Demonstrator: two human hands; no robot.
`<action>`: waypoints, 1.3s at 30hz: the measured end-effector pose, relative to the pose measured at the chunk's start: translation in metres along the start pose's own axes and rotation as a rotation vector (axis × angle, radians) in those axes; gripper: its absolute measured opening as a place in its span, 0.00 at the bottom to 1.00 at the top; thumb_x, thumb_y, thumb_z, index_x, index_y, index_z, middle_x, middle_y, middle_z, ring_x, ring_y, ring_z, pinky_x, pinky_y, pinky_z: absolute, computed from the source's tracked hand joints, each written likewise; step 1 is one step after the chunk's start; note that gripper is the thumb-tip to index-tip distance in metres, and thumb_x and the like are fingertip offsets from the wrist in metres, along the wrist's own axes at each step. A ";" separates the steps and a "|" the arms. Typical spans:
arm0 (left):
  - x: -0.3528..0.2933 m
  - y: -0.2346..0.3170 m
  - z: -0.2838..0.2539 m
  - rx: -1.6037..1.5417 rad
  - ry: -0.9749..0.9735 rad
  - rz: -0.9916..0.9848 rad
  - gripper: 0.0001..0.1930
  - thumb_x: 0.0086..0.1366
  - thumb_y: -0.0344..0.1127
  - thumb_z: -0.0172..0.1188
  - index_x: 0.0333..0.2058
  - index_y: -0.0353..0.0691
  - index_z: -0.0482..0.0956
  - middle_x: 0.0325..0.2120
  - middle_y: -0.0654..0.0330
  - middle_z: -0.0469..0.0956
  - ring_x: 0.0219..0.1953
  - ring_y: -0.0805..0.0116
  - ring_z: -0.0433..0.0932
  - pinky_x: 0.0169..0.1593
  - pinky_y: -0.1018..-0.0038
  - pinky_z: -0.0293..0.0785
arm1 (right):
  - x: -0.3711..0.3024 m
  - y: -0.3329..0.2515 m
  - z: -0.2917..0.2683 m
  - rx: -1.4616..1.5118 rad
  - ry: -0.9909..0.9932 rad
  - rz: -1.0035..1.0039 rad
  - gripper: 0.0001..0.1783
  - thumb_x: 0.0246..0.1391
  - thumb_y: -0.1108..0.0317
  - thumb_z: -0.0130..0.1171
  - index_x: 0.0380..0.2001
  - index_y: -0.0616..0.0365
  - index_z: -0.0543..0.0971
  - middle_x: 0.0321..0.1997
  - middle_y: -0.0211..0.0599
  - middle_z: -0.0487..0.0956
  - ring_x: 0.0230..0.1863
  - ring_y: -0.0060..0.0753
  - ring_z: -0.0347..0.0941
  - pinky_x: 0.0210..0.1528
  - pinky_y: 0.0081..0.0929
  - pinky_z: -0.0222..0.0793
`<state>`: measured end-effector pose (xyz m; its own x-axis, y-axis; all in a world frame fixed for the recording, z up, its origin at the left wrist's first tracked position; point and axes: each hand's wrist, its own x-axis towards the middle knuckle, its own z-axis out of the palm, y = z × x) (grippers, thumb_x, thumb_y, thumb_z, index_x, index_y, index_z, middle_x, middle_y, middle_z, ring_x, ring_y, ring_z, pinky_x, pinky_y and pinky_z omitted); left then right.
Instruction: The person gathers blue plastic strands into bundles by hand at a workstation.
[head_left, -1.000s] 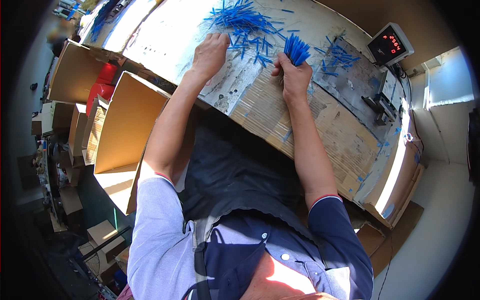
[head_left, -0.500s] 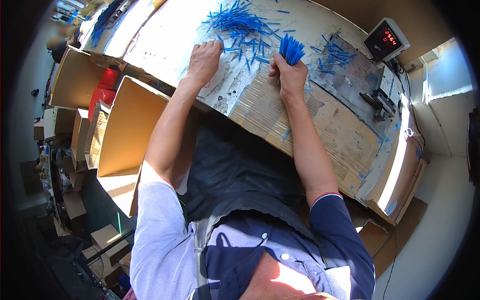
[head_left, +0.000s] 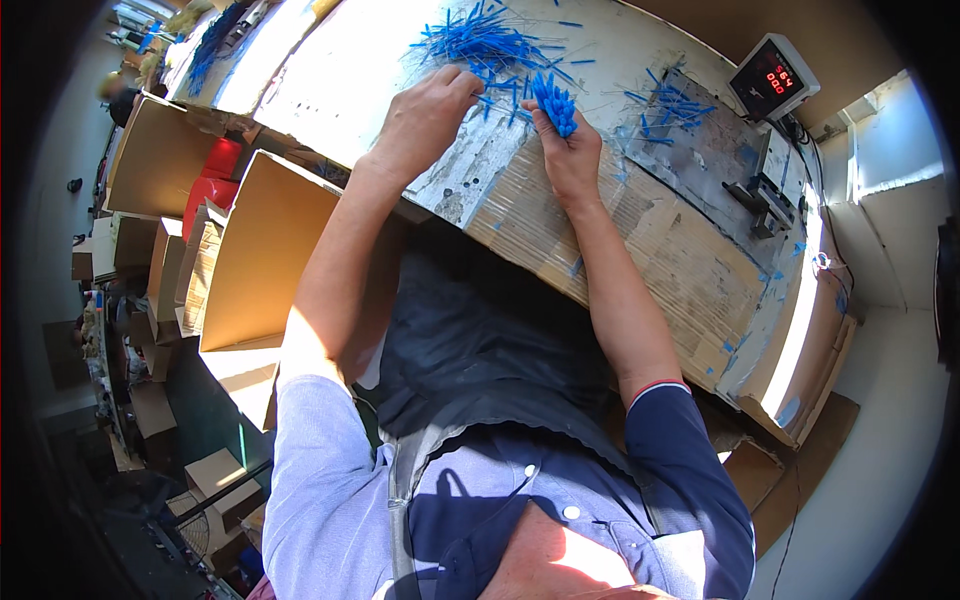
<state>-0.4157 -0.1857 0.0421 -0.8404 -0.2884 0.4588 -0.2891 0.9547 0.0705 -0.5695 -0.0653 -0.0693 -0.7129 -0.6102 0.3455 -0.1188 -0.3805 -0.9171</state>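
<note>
A tight bundle of thin wires with blue tips (head_left: 555,103) stands up from my right hand (head_left: 572,165), whose fingers are wrapped around its lower part. My left hand (head_left: 425,118) is closed, fingertips drawn together beside loose blue-tipped pieces; whatever is in them, if anything, is hidden. Just beyond both hands lies a loose pile of the same blue-tipped wires (head_left: 478,42) on the pale worktable (head_left: 350,75). More blue-tipped pieces (head_left: 675,108) are scattered to the right, on and beside a grey metal plate (head_left: 715,160).
Flattened cardboard (head_left: 660,260) covers the table's near right part. A digital display (head_left: 774,78) with red digits stands at the far right, near a metal fixture (head_left: 762,200). Open cardboard boxes (head_left: 268,240) and a red object (head_left: 212,175) are at the left.
My left hand has moved right, toward the bundle. My right hand has shifted slightly left, and the bundle's tips now lean more toward me. The display's digits differ.
</note>
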 end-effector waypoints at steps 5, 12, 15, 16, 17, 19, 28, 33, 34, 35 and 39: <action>0.025 0.024 0.007 -0.063 -0.026 0.079 0.07 0.69 0.33 0.62 0.44 0.42 0.78 0.37 0.58 0.79 0.40 0.53 0.82 0.42 0.61 0.79 | -0.001 0.004 0.000 -0.161 -0.067 -0.155 0.08 0.65 0.69 0.65 0.43 0.60 0.85 0.35 0.27 0.84 0.32 0.21 0.76 0.36 0.23 0.73; 0.013 0.017 0.047 -0.250 -0.018 -0.105 0.12 0.67 0.31 0.63 0.49 0.45 0.80 0.43 0.57 0.80 0.45 0.53 0.82 0.47 0.61 0.79 | 0.020 -0.015 -0.024 0.302 0.235 0.259 0.05 0.63 0.74 0.63 0.39 0.65 0.82 0.27 0.36 0.82 0.24 0.30 0.78 0.30 0.27 0.77; -0.003 0.012 0.073 -0.182 -0.096 -0.030 0.12 0.66 0.31 0.63 0.48 0.47 0.82 0.44 0.58 0.78 0.48 0.55 0.79 0.50 0.59 0.77 | 0.027 -0.010 -0.030 0.340 0.391 0.234 0.05 0.62 0.74 0.63 0.37 0.66 0.81 0.25 0.36 0.80 0.19 0.32 0.76 0.23 0.28 0.75; -0.004 0.011 0.079 -0.156 -0.103 -0.009 0.11 0.66 0.31 0.64 0.47 0.47 0.82 0.43 0.59 0.78 0.47 0.55 0.79 0.50 0.59 0.77 | 0.028 -0.009 -0.031 0.348 0.404 0.246 0.05 0.62 0.74 0.63 0.37 0.66 0.81 0.25 0.36 0.80 0.19 0.31 0.76 0.23 0.28 0.75; -0.006 0.010 0.084 -0.131 -0.110 0.013 0.11 0.66 0.31 0.64 0.46 0.46 0.82 0.43 0.59 0.78 0.47 0.55 0.78 0.50 0.60 0.77 | 0.027 -0.009 -0.030 0.355 0.416 0.257 0.05 0.62 0.74 0.63 0.37 0.66 0.81 0.24 0.37 0.80 0.19 0.31 0.76 0.23 0.28 0.75; -0.008 0.006 0.093 -0.127 -0.080 0.021 0.10 0.65 0.31 0.64 0.45 0.46 0.82 0.40 0.59 0.78 0.45 0.55 0.78 0.48 0.60 0.78 | 0.025 -0.011 -0.027 0.349 0.393 0.262 0.04 0.62 0.73 0.63 0.34 0.64 0.80 0.24 0.36 0.80 0.18 0.29 0.75 0.22 0.27 0.73; -0.002 -0.002 0.093 -0.063 -0.014 -0.094 0.07 0.67 0.34 0.62 0.43 0.46 0.82 0.41 0.60 0.80 0.46 0.57 0.80 0.48 0.62 0.79 | 0.023 -0.010 -0.024 0.289 0.366 0.304 0.08 0.62 0.71 0.63 0.29 0.61 0.78 0.22 0.33 0.79 0.18 0.25 0.74 0.22 0.25 0.71; -0.001 -0.011 0.102 -0.009 -0.091 -0.116 0.05 0.68 0.34 0.62 0.40 0.45 0.82 0.40 0.61 0.80 0.46 0.58 0.80 0.46 0.62 0.78 | 0.021 -0.009 -0.022 0.290 0.331 0.290 0.08 0.62 0.71 0.63 0.29 0.61 0.78 0.22 0.33 0.80 0.18 0.25 0.74 0.23 0.24 0.71; 0.000 -0.010 0.100 0.023 -0.081 -0.106 0.04 0.68 0.35 0.61 0.40 0.45 0.82 0.39 0.61 0.80 0.47 0.60 0.80 0.45 0.62 0.78 | 0.021 -0.008 -0.023 0.297 0.314 0.289 0.07 0.62 0.71 0.63 0.30 0.61 0.79 0.23 0.34 0.81 0.19 0.25 0.75 0.23 0.24 0.72; 0.001 -0.009 0.100 0.021 -0.079 -0.105 0.04 0.68 0.35 0.61 0.40 0.45 0.82 0.39 0.61 0.80 0.47 0.60 0.80 0.45 0.62 0.78 | 0.021 -0.007 -0.023 0.305 0.296 0.289 0.06 0.62 0.71 0.63 0.31 0.62 0.80 0.25 0.35 0.81 0.19 0.25 0.75 0.24 0.24 0.72; 0.009 0.017 0.087 -0.151 0.175 -0.197 0.04 0.67 0.34 0.63 0.36 0.41 0.81 0.34 0.59 0.82 0.39 0.57 0.82 0.40 0.62 0.79 | 0.018 -0.010 -0.018 0.350 0.279 0.299 0.06 0.63 0.71 0.63 0.35 0.64 0.83 0.30 0.37 0.84 0.24 0.27 0.78 0.26 0.25 0.75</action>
<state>-0.4682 -0.1789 -0.0300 -0.6798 -0.4643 0.5677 -0.3560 0.8857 0.2981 -0.5934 -0.0602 -0.0574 -0.8425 -0.5378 -0.0303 0.3210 -0.4563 -0.8299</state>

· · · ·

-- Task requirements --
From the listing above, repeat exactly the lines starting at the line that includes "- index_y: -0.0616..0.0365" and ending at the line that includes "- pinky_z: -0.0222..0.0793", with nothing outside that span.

-- Output --
  - index_y: -0.0616..0.0365
  - index_z: -0.0543..0.0971
  - middle_x: 0.0321..0.1997
  - middle_y: -0.0211..0.0599
  - middle_z: -0.0487..0.0956
  - ring_x: 0.0230..0.1863
  - ring_y: -0.0060..0.0753
  - ring_z: -0.0347..0.0941
  - pinky_x: 0.0210..0.1528
  - pinky_y: 0.0081..0.0929
  - pinky_z: -0.0222..0.0793

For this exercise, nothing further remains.